El secretario general de Naciones Unidas volvió a pedir a todos los bandos en conflicto que respondan a su llamado de un alto el fuego global para atajar la pandemia del coronavirus, añadiendo que m...

El secretario general de Naciones Unidas volvió a pedir a todos los bandos en conflicto que respondan a su llamado de un alto el fuego global para atajar la pandemia del coronavirus, añadiendo que más de 20.000 civiles fallecieron o resultaron heridos en ataques en 10 países el año pasado y millones más se vieron obligados a abandonar sus casas.

La pandemia es la mayor prueba que ha enfrentado el mundo desde la creación de la ONU hace 75 años, afirmó Antonio Guterres en un reporte al Consejo de Seguridad del organismo publicado el jueves. Y ya ha tenido graves repercusiones en los esfuerzos para proteger a la población civil, especialmente en países afectados por conflictos donde sus frágiles sistemas de salud pueden verse desbordados.

Guterres dijo que el respaldo a su pedido de alto el fuego del 23 de marzo a gobiernos, organizaciones regionales, grupos armados, sociedad civil e individuos en todo el mundo había sido alentador. Pero en muchos casos todavía hay que superar los desafíos en la implementación de la tregua, especialmente en zonas donde hay conflictos largos, a menudo con múltiples actores e intereses complejos a nivel local, nacional e internacional, agregó.

A medida que el mundo confronta el monumental desafío de la pandemia del COVID-19, la necesidad de silenciar las armas no podría ser más acuciante", manifestó el dirigente.

El nuevo llamado se centra en la protección de los civiles, destacando que la forma más efectiva de hacerlo es es evitar el brote, la escalada, la continuidad y la recurrencia de los conflictos armados.
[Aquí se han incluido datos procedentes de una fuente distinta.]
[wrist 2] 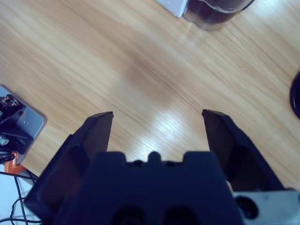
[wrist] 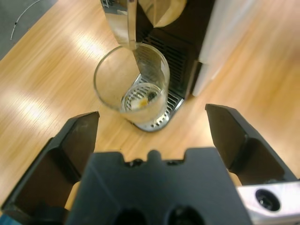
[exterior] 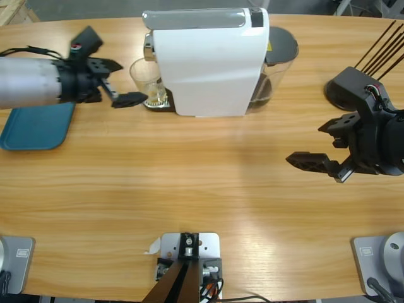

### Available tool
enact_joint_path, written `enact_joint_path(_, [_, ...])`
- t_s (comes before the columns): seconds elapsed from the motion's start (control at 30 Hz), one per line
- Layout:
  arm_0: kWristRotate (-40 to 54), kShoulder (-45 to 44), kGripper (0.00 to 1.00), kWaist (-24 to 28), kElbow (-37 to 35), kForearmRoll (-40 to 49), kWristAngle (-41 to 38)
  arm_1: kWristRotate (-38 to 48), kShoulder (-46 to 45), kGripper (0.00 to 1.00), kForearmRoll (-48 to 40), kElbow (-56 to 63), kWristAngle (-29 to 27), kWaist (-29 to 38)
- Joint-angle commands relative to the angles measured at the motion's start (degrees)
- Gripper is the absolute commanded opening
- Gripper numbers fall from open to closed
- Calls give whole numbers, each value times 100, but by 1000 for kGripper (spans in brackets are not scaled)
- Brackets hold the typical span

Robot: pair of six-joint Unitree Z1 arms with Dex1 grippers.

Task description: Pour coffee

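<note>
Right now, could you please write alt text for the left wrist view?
The open left gripper faces a clear glass standing on the drip tray of a coffee machine, under its spout. A little coffee lies in the glass; the wooden table surrounds them.

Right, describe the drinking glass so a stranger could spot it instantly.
Find the big white coffee machine at the table's far edge. On the metal drip tray at its front stands the clear round glass, open-topped, the only see-through cup, a little coffee at its bottom.
</note>
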Motion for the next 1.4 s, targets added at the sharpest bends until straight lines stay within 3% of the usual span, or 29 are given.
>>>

Según la ONU, más de 20.000 civiles fueron asesinados el año pasado en conflictos en 10 naciones: Afganistán, República Centroafricana, Irak, Libia, Nigeria, Somalia, Sudan del Sur, Siria, Ucrania y Yemen, señaló Guterres, afirmando que la podría ser mucho mayor porque no incluye las víctimas en Camerún, Chad, Congo, Mali, Myanmar, Níger, en la región sudanesa de Darfur ni en los territorios palestinos.

Afganistán tuvo el mayor número de víctimas civiles en 2019, con 10.392 personas asesinadas o heridas por bombas caseras y otros ataques, afirmó el secretario general añadiendo que las mujeres y niños representan el 42% de las víctimas.

Según Guterres, millones de civiles se vieron obligados a abandonar sus casas en 2019, sumándose a los 70,8 millones que ya estaban desplazadas por los conflictos y la violencia.

La pandemia podría crear incentivos para que algunas partes en conflicto presionen para lograr una ventaja, lo que lleva a un incremento de la violencia, mientras otros podrían ver oportunidades porque la crisis de salud absorbe la atención de los gobiernos y la comunidad internacional", agregó.